**Exercise instructions**
Which lines below contain the word "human"? Copy each one.

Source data
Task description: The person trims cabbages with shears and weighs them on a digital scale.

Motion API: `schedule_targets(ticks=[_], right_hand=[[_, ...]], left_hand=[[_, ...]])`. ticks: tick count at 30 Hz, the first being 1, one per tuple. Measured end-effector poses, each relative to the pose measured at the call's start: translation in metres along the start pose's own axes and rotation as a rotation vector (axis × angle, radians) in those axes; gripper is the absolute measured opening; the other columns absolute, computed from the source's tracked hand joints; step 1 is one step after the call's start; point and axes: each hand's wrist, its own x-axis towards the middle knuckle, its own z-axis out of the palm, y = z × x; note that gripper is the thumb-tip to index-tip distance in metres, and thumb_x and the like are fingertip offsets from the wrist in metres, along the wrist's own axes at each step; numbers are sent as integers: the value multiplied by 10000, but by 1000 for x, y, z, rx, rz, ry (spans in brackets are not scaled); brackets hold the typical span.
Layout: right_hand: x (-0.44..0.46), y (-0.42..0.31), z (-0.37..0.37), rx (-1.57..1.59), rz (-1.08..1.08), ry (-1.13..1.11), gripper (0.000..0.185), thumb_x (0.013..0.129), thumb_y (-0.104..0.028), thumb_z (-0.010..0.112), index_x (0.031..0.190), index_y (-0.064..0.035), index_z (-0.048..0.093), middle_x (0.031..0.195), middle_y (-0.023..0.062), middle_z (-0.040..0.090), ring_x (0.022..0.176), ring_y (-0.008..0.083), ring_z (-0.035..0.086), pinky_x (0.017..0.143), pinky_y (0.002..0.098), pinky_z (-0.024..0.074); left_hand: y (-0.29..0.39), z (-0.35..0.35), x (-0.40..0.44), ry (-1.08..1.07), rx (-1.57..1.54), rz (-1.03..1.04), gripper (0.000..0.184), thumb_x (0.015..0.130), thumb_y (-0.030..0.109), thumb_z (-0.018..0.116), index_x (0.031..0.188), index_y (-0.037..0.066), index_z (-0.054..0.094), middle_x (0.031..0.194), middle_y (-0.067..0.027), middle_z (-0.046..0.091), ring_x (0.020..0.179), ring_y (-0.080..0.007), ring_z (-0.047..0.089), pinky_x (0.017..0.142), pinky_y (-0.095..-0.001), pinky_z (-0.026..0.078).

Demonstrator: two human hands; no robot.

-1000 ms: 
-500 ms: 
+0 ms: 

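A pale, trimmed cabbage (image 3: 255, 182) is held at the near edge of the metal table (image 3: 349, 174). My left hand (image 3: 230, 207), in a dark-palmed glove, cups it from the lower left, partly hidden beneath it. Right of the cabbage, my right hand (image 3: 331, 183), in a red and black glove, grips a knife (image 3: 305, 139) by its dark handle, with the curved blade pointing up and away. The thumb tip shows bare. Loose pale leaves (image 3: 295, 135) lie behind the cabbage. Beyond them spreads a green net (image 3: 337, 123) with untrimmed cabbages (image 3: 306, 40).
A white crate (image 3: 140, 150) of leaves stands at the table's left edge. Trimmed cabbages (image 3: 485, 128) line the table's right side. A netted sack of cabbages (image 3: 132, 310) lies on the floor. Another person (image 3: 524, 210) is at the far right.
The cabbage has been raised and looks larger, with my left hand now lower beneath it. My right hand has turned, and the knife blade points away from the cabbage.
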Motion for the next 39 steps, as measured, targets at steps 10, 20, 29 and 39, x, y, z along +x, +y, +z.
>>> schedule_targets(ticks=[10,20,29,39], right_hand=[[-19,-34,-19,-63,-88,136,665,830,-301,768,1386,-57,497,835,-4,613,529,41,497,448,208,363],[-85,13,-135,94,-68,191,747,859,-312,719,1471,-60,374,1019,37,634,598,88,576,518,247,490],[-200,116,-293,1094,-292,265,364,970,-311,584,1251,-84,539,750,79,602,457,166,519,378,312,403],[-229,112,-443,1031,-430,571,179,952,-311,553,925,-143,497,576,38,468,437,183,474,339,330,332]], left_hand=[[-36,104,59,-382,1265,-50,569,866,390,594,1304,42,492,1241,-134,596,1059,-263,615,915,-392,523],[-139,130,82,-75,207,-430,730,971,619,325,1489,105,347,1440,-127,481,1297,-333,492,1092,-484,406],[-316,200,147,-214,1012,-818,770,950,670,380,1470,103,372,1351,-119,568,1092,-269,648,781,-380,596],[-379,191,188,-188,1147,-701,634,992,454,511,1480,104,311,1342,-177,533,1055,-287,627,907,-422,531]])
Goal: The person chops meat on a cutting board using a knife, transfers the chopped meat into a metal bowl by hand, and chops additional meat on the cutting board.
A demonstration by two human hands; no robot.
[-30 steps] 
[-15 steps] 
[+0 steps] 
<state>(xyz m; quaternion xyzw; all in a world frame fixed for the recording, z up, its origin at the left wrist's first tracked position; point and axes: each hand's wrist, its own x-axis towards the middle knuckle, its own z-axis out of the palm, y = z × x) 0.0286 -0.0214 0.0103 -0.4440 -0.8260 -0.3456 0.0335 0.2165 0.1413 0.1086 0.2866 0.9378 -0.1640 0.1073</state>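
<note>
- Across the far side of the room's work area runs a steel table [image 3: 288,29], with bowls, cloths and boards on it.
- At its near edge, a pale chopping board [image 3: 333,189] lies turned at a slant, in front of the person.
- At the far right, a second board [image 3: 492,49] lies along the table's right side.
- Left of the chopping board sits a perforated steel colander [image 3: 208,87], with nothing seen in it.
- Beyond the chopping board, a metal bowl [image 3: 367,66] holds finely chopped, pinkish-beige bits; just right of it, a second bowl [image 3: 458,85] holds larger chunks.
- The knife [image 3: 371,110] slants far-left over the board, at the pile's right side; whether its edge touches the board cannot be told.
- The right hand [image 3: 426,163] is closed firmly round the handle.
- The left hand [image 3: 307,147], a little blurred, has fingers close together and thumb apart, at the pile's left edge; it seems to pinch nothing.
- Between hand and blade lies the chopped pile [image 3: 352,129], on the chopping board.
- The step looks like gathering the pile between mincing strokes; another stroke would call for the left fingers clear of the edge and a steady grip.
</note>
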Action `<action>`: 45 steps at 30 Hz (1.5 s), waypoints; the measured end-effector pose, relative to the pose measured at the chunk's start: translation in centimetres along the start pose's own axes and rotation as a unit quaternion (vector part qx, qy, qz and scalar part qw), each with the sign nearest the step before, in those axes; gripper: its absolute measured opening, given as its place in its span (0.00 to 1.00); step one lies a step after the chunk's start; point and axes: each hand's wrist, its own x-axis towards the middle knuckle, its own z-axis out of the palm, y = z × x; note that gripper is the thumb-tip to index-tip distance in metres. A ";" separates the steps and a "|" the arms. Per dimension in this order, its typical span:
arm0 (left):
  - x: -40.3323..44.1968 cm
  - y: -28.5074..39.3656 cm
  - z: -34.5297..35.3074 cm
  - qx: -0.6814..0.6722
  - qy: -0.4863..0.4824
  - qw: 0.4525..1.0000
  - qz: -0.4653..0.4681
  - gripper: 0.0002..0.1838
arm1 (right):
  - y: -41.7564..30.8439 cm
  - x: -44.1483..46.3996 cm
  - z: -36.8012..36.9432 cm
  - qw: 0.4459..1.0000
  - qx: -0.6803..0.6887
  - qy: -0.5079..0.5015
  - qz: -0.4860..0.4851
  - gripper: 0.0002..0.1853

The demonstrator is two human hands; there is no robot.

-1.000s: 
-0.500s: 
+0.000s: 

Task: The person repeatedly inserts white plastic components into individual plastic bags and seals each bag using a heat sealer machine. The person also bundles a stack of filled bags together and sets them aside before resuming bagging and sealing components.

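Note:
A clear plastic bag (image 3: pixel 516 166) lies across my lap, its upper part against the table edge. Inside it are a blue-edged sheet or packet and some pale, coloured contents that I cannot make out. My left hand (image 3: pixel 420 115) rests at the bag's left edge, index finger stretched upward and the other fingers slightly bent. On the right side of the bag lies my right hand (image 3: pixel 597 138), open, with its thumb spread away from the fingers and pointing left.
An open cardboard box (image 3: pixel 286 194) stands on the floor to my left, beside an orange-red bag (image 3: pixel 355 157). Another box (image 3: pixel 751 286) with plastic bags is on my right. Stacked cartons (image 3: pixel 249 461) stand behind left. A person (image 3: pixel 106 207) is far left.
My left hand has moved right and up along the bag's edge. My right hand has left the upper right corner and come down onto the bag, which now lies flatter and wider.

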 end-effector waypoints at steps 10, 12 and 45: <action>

**Response to this task**
Demonstrator: two human hands; no robot.
A demonstration by two human hands; no robot.
The demonstrator is two human hands; there is no robot.

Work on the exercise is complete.